25 May 2010, Rome – Lack of funds is jeopardizing FAO emergency operations in Chad where two million people risk hunger after drought and pest infestations slashed food production, FAO said today.
According to FAO emergency operations expert Fatouma Seid FAO has only been able to mobilize $2.0 million of the $11.8 million it requested last November for agricultural emergency operations in the country as part of a UN inter-agency appeal. This compares with $14.5 million raised by FAO for neighbouring Niger, also hit by very serious food shortages.
“Donors are afraid of a repetition of the 2005 food crisis in Niger, when many people starved to death,” Seid explained. “In comparison, there’s less awareness of what’s happening in Chad, although the situation there is just as critical.
“It means FAO will only be distributing 360 of the 11,286 tons of seeds we had been planning to issue to farmers for their next harvest,” Seid said. “We’d aimed to distribute 6000 tons of animal feed too, but can only manage 413 tons.”
FAO’s Global Information and Early Warning System on food and agriculture (GIEWS) said in a special alert last week that the food situation is of grave concern in parts of the Sahel where more than 10 million people are at risk of hunger.
Chad’s cereal production was estimated to have declined by 34 percent compared to 2008, with corresponding drops of 30 percent in Niger, 24 percent in Mauritania and 17 percent in Burkina Faso.
Pastures too had been seriously affected, with forage production in Niger some 62 percent below requirements, the alert said. In Chad, a death rate of about 31 percent for cattle was reported last year in west and central areas while significant livestock deaths were occurring in some parts of Mali.
Falling cereal production together with the poor rangeland conditions and continuing high food prices “has led to high food insecurity and increased malnutrition in affected countries,” GIEWS said.

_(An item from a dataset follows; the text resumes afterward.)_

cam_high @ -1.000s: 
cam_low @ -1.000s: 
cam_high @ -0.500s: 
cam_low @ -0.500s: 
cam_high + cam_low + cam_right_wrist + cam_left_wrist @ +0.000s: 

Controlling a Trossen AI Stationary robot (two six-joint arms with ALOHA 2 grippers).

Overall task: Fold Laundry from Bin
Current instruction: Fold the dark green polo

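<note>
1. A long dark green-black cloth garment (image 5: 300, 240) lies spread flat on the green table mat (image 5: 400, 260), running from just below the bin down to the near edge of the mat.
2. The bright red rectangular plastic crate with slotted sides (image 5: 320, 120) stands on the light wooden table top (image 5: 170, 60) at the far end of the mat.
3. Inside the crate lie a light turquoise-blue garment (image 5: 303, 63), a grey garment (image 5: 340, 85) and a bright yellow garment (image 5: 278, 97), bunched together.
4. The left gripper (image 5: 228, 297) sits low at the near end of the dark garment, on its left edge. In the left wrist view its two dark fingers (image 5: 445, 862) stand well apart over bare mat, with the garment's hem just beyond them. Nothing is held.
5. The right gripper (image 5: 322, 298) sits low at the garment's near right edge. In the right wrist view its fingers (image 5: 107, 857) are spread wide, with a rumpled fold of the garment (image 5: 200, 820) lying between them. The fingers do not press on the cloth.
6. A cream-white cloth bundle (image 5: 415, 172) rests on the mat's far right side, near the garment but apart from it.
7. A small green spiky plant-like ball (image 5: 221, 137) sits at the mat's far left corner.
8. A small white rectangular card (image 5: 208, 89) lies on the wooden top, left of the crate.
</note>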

In Niger, an estimated 2.7 million people will need food assistance this year while an additional 5.1 million people in the country were considered at risk of food insecurity. Some two million people need food aid in Chad, while 258,000 face serious food insecurity in Mali. Some 370,000 people require assistance in Mauritania.

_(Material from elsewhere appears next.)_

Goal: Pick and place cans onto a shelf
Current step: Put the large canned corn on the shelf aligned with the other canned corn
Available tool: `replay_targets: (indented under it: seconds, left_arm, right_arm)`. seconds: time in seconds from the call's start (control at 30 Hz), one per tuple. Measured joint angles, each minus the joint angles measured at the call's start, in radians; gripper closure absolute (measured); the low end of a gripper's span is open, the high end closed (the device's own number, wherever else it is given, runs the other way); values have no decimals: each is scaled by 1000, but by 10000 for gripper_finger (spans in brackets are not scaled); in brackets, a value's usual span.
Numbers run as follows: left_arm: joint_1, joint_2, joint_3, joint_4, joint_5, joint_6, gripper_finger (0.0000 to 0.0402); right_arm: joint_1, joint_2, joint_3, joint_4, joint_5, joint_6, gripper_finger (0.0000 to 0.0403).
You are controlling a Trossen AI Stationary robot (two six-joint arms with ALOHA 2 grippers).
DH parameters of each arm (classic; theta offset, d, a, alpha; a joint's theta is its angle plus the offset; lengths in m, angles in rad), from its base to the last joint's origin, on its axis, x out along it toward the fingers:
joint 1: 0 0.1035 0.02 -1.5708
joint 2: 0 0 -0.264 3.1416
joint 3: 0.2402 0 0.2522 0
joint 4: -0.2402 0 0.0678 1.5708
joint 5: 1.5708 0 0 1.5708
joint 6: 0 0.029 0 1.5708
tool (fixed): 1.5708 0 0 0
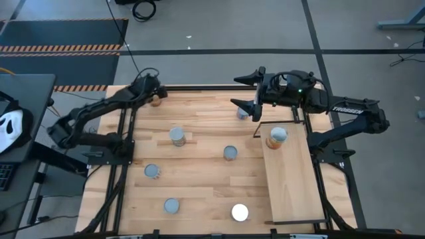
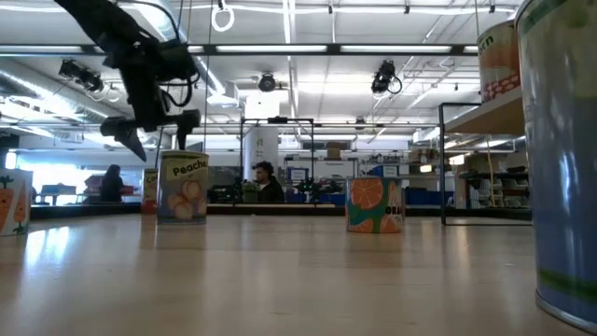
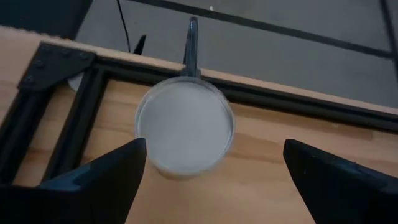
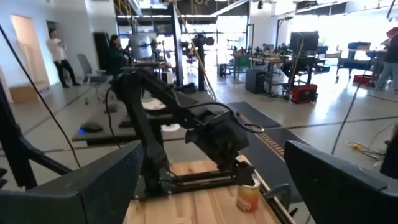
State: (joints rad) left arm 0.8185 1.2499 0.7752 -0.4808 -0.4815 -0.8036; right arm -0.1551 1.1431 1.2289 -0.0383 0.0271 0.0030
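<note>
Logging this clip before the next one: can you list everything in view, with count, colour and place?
Silver cans: five, silver-grey tops, spread over the table.
White can: one, shiny white top, near edge.
Corner can: one, orange-brown sides, far left corner.
Shelved can: one, orange sides, far end of the shelf.
Shelf: one, pale wood, right side of the table.
Table: one, slatted pale wood.
Person: one, dark, in the room behind.
Left gripper: dark, fingers open, over the corner can.
Right gripper: dark, fingers open, far edge, holding nothing.
</note>
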Motion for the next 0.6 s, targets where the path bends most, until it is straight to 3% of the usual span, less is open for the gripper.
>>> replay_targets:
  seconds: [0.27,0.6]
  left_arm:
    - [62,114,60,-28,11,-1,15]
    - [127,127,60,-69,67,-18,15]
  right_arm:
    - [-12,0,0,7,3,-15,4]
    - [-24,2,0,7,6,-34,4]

Emergency relief operations have begun in Niger including Government sales of subsidized cereals, comprehensive feeding by UNICEF and WFP and distribution of animal feed, seeds and fertilizers by FAO, which is also providing long-term support to farmers by boosting production of locally adapted seeds. Input distribution and long-term assistance to farmers and pastoralists was also taking place in Burkina Faso, Chad and Mali.